7 June 2010 by BondSquawk 0 Comments

By Rom Badilla, CFA – Bondsquawk.com

U.S. Treasuries were relatively unchanged for most of the day before a late selloff in equities triggered a flight to quality, which resulted in yields declining. The 10-Year outperformed the rest of the maturity spectrum as the yield declined 6 basis points to 3.14 percent. The Long Bond followed suit and closed the session at 4.08 percent, a drop of 5 basis points. The yield on the 5-Year also declined 5 basis points to 1.93 percent while the 2-Year finished only 5 basis points away from the 2010 lows. The yield on the 2-Year dropped 2 basis points from the prior close to end today’s session at 0.71 percent.

10-Year U.S. Treasury Yield – Intraday Chart

In auction news, the U.S. government will sell $36 billion in 3-year notes, $21 billion in 10-year debt and $13 billion in 30-year bonds beginning tomorrow. Despite the reduced size from the previous auctions, supply pressures could come into play this week and test the market’s appetite for the high quality securities.

The LIBOR-OIS spread which is an indication for banks’ willingness to lend increased almost a full basis point to 32.1.

While Germany’s 5-Year was flat for the day at 1.44 percent, bond yields throughout most of Europe continued to move higher. Belgium and Austria saw an increase of 14-15 basis points as their 5-Year ended the day at 2.92 and 2.26 percent, respectively. France’s 5-Year finished higher by 7 basis points to 1.83 percent.

The PIIGs were wider as well as Spain widened 16 basis points to 3.76 percent. Italy’s 5-Year increased 11 basis points to 3.27 percent. Ireland closed at 4.10 percent, an increase of 5 basis points while Portugal increased 7 basis points to 4.13 percent. Greece’s 5-Year was flat on the day at 8.60 percent.

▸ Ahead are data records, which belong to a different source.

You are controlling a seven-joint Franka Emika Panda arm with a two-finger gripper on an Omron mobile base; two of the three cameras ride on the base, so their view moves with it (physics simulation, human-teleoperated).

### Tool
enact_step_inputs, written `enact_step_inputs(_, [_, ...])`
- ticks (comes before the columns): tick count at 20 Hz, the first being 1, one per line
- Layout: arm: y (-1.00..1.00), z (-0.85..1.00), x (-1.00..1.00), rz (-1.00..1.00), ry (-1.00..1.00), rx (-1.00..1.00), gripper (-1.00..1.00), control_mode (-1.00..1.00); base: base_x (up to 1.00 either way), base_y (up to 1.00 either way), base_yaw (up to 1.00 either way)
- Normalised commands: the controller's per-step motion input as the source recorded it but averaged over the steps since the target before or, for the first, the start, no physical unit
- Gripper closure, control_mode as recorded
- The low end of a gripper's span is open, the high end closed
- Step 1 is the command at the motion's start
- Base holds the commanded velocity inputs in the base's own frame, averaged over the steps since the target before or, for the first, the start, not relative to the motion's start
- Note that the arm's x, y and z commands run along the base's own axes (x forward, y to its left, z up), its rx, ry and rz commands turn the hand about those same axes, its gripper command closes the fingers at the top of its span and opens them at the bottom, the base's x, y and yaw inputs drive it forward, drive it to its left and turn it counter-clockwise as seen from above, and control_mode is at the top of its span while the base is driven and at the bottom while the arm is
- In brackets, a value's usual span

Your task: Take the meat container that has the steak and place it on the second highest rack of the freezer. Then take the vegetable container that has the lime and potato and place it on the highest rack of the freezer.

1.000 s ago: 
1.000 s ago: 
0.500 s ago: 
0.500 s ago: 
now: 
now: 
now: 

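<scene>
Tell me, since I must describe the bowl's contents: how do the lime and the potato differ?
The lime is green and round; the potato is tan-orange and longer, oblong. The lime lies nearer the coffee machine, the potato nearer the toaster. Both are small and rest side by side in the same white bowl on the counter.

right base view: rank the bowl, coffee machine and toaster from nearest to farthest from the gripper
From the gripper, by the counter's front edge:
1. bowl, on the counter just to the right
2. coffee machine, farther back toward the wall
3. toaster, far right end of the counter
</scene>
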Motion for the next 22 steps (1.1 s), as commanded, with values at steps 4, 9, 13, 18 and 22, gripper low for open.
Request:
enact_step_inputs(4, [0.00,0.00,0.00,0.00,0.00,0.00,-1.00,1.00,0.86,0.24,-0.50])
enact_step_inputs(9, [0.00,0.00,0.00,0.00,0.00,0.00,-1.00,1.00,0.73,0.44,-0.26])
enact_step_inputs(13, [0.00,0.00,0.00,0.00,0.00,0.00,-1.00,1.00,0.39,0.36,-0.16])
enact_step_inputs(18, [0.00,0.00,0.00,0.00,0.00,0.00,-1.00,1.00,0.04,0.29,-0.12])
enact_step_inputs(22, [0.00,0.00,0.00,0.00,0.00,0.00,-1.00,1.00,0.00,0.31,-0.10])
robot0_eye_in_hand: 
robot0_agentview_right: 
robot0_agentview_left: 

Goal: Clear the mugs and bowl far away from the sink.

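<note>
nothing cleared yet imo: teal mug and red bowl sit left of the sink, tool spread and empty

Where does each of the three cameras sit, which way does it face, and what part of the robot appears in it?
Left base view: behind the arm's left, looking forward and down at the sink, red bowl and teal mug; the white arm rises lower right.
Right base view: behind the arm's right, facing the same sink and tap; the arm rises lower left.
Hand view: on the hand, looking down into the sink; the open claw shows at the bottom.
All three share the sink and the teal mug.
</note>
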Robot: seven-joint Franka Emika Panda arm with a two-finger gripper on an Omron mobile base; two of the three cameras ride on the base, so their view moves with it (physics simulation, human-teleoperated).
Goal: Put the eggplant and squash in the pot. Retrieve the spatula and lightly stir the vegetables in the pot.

Spain 5-Year Yield Historical Chart

Lower rated credit spreads were wider on the day. The Bank of America Merrill Lynch US High Yield Master Index increased 4 basis points to a spread over comparable Treasuries of 718. The US Corporate Index, which consists of four thousand investment grade securities, was flat on the day and closed at a spread of 208 basis points.

For an indication of corporate spreads in Europe, we look to the Credit Default Swaps market. Markit iTraxx 5-Year Europe CDS which is composed of 125 investment grade entities from various sectors, jumped 10 basis points to a spread of 136. Comparatively, the North American counterpart (CDX.NA.IG 14) increased 5 basis points to a spread of 130.

Markit’s iTrax Europe 5-Year CDS Historical Chart

Stocks were down again today as the S&P 500 closed at 1050.47, a drop of 1.4 percent. The Nasdaq declined 2.0 percent to 2173.90. The CBOE VIX Index advanced 3.1 percent to 36.57.

The Dollar Index gained 0.3 percent to 88.485. The Euro dropped 0.4 percent to 1.1923 while the British Pound increased 0.1 percent to 1.4468.

BondSquawk

BondSquawk

BondSquawk is written by a team of bond market experts whose aim is to provide an unbiased view of one of the largest (but under reported asset classes in the world) – The world of bonds.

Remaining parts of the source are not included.